Puzzled and amazed and how simple life can be....at least for now. At lunch, went home and plugged in the Glatter with the 1 mm stop and centered it as carefully as I could in the focuser and then centered the laser in the triangle with the secondary screws and then got the little red rabbit back in the hole it came out of with the primary knobs and it appeared that there were concentric circles (similar to a star collimation) around the center hole of the 1mm. Then put in the Blug and it was centered (or very close to such). Put in the Catseye AC and it was the best image I've seen. Everything seemed centered and no ghost triangles. Then put in the TuBlug and it was also giving a good test. Now to mess it all up tonight and try it again. It seems that if I can do it repeatedly all with the 1 mm stop, then all this will seem very simple. I wonder how easy it would be to see the 1mm stop from the back of a truss, maybe even in the secondary?
Just remember to compare what you see with the Blug until you really get the hang of seeing the diffraction rings and centermark shadow. The return beam of the laser by itself, diffraction circles notwithstanding, isn't the best way to line up a primary. Though, admittedly, if the alignment of the primary is way off, the return beam of the unbarlowed laser will at least put you in the ballpark for easy collimation of primary tilt with the BLUG or barlow attachment.
I've seen many people in the field collimate their primaries with the return beam of a single beam laser. So it might be worthwhile to mention why
the return beam of a simple laser isn't up to the task of collimating a primary.

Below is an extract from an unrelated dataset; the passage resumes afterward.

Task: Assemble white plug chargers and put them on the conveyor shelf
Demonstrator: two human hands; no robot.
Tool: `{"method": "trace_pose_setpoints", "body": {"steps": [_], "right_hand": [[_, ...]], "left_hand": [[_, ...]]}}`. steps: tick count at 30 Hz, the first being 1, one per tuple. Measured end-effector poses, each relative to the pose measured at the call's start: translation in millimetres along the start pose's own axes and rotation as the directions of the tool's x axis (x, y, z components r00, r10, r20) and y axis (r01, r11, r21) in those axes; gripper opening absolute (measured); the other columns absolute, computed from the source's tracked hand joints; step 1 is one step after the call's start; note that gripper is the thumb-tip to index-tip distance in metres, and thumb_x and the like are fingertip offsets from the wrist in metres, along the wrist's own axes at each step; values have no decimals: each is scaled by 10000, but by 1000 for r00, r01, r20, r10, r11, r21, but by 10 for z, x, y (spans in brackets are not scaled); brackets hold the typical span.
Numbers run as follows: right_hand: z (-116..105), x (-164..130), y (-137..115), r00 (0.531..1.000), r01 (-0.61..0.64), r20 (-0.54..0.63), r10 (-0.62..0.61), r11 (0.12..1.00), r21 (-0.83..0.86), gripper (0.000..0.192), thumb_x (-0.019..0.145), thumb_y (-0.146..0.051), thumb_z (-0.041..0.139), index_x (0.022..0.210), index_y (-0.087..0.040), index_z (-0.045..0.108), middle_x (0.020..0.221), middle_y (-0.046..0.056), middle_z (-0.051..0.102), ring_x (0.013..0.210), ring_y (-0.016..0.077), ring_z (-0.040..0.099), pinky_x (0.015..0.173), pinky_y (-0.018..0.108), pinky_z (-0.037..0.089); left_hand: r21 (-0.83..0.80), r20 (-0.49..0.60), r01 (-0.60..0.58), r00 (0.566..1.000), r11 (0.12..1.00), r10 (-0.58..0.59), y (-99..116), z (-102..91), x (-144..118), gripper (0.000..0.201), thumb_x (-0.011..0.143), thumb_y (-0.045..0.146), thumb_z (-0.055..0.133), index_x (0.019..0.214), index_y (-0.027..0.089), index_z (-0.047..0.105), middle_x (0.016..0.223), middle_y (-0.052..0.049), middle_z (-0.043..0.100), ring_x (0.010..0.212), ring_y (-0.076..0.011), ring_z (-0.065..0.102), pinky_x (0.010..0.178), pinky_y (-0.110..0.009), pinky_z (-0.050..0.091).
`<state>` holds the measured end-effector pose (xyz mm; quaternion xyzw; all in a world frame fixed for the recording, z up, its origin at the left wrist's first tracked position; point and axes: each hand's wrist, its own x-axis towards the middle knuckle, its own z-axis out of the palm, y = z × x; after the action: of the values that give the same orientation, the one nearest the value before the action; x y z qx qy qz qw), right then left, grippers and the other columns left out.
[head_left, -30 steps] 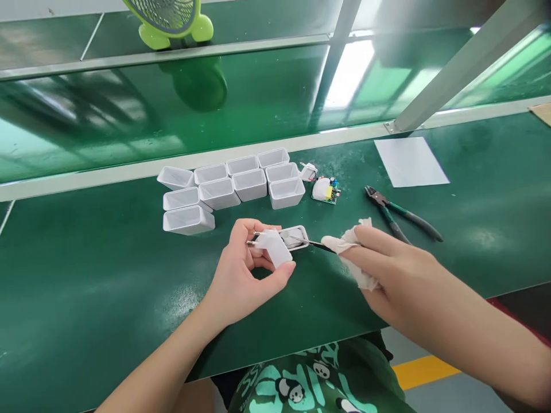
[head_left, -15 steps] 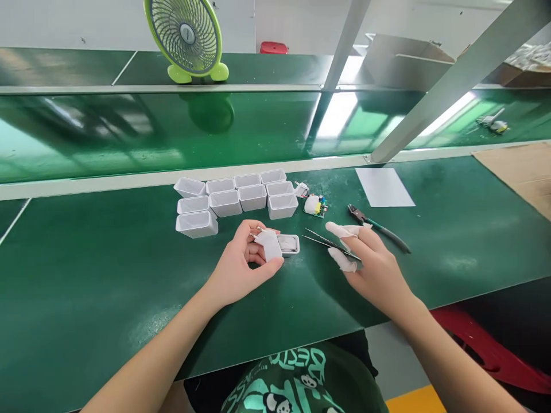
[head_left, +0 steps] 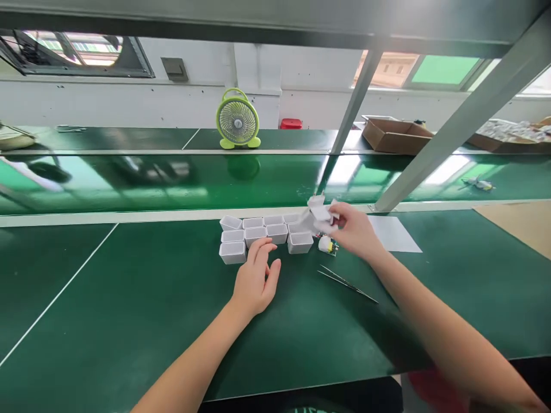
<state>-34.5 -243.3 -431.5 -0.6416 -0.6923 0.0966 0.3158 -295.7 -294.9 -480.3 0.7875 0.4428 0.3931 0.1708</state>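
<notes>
My right hand (head_left: 353, 229) pinches a white plastic charger casing (head_left: 319, 211) with thin metal prongs at its top, smeared by motion, above the right end of the white plastic boxes. My left hand (head_left: 256, 278) holds nothing; its fingers are apart, pointing forward by the front edge of a white box (head_left: 255, 236). Several such open-topped boxes stand in rows. Beside them, below my right hand, lies a small circuit board (head_left: 329, 246) with a white and yellow part. Metal tweezers (head_left: 348, 283) rest on the green table in front of my right forearm.
A white paper sheet (head_left: 398, 235) lies behind my right forearm, and brown cardboard (head_left: 516, 226) covers the table's right end. A slanted metal post (head_left: 443, 115) rises behind. Farther back stand a green fan (head_left: 237, 121) and a cardboard box (head_left: 396, 136).
The view has tilted up. The tweezers have left my right hand for the table. The white casing has passed from my left hand to my right, now farther back; my left hand has opened.
</notes>
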Motion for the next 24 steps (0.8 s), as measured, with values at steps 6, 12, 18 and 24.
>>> {"method": "trace_pose_setpoints", "body": {"steps": [6, 12, 18, 24], "right_hand": [[383, 1048, 347, 993, -84, -92, 74, 991, -107, 176, 898, -309, 675, 911, -137, 636, 885, 22, 630, 805, 161, 606, 749, 333, 521], [403, 750, 297, 982, 95, -154, -107, 992, -87, 389, 876, -204, 613, 1256, -131, 578, 1091, 119, 592, 990, 248, 603, 842, 437, 557], [273, -528, -333, 869, 494, -1, -494, 868, 48, 608, 940, -187, 523, 1522, -253, 359, 1352, 126, 511, 1257, 252, 508, 1100, 434, 450], [378, -1031, -541, 813, 561, 32, -582, 796, 226, 716, 925, -98, 471, 1586, -230, 232, 1423, 159, 453, 1341, 279, 445, 1126, 470, 434]], "left_hand": [[91, -22, -57, 998, 994, 59, -35, 80, -39, 205, 960, 259, 495, 1157, 207, 517, 1338, -127, 544, 526, -46, 544, 473, -227, 488], [-4, -18, -91, 996, 996, 91, -3, 84, -70, 194, 961, 225, 493, 1155, 219, 509, 1285, -110, 566, 524, -49, 535, 500, -238, 515], [-241, -72, -140, 989, 960, 126, 170, 25, -142, 221, 976, 197, 504, 1195, 219, 531, 1031, -54, 630, 606, -79, 551, 585, -232, 511], [-367, -54, -121, 993, 922, 108, 322, 44, -151, 154, 953, 196, 560, 1095, 195, 619, 926, -44, 656, 626, -91, 542, 587, -224, 503]]}}
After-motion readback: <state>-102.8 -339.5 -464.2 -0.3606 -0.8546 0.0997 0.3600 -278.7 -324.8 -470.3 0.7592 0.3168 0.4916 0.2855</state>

Let's say you adjust the secondary to put the laser beam outside the primary's centermark. Could you adjust the tilt of the primary to return the beam to its source on the bottom of the laser? Yes. Would the telescope be collimated? No. The point is, there will be some error in having the laserbeam hit the center of the primary, but you can always adjust the primary to return the beam to its source. And, with most lasers, estimating the center of the primary's mark to the necessary degree of precision isn't possible because the eye is either too far away, the beam is too bright, or the beam shape isn't small enough to accurately assess the center of the mirror closely.
Now if the beam hits exactly
in the center of the primary, the return beam will hit the source in a perfectly collimated scope.
So how can you tell if you're compensating for an inaccurate centering of the laser with a tilt error in the primary? Well, one way is the cheshire. Another way is the barlowed laser technique of Nils Carlin. Another way is a Krupa collimator. And, another way is to reduce the aperture of the laser until the laser beam has a diffraction pattern where it hits the primary (the small size of the beam, coupled with the diffraction pattern, makes estimating dead center a lot easier).
This last way, as some have discovered, results in a return beam from the primary to the laser that not only contains the diffraction rings around the central laser beam itself, but also the shadow of the primary's centermark within the diffraction pattern--in essence, similar to what you would see with a barlow. So you can center the shadow, as you'd do with a barlow.
Of course, the fact the laser is not diffused, as with a barlow, means that shadow is a little harder to see and center. But, as Vic has found out, this works quite well and gets you quite close to perfect collimation quite quickly.
It goes without saying the laser must be accurately collimated, and have a very small aperture stop (1mm or less).
I've done some experimenting with an accurate laser with a 0.8mm aperture stop, comparing it to the Catseye TeleTube sight tube, and I get nearly equal accuracy with either. I actually looked at the primary from up close (shroud lifted) when using the laser, and used a diffraction point in the crosshairs to center in the primary's centermark.
[a little discussed characteristic of vision is that when the sight tube's crosshairs are thin and at a non-focused distance from your eye, the crossing point produces a diffraction "dot" that you can center in the primary's mark for greater accuracy].
De-collimating and aligning with either method gave me equal results when checked later with the autocollimator.
We are becoming blessed with an abundance of good techniques in collimation. What we need to do is keep harping about the use of collimation caps and inaccurately-collimated cheap lasers with 45 degree windows. There is no reason these tools could not be made better with a little more care on the part of the manufacturers. For now, though, we have a handful of companies producing good tools, and that is probably enough.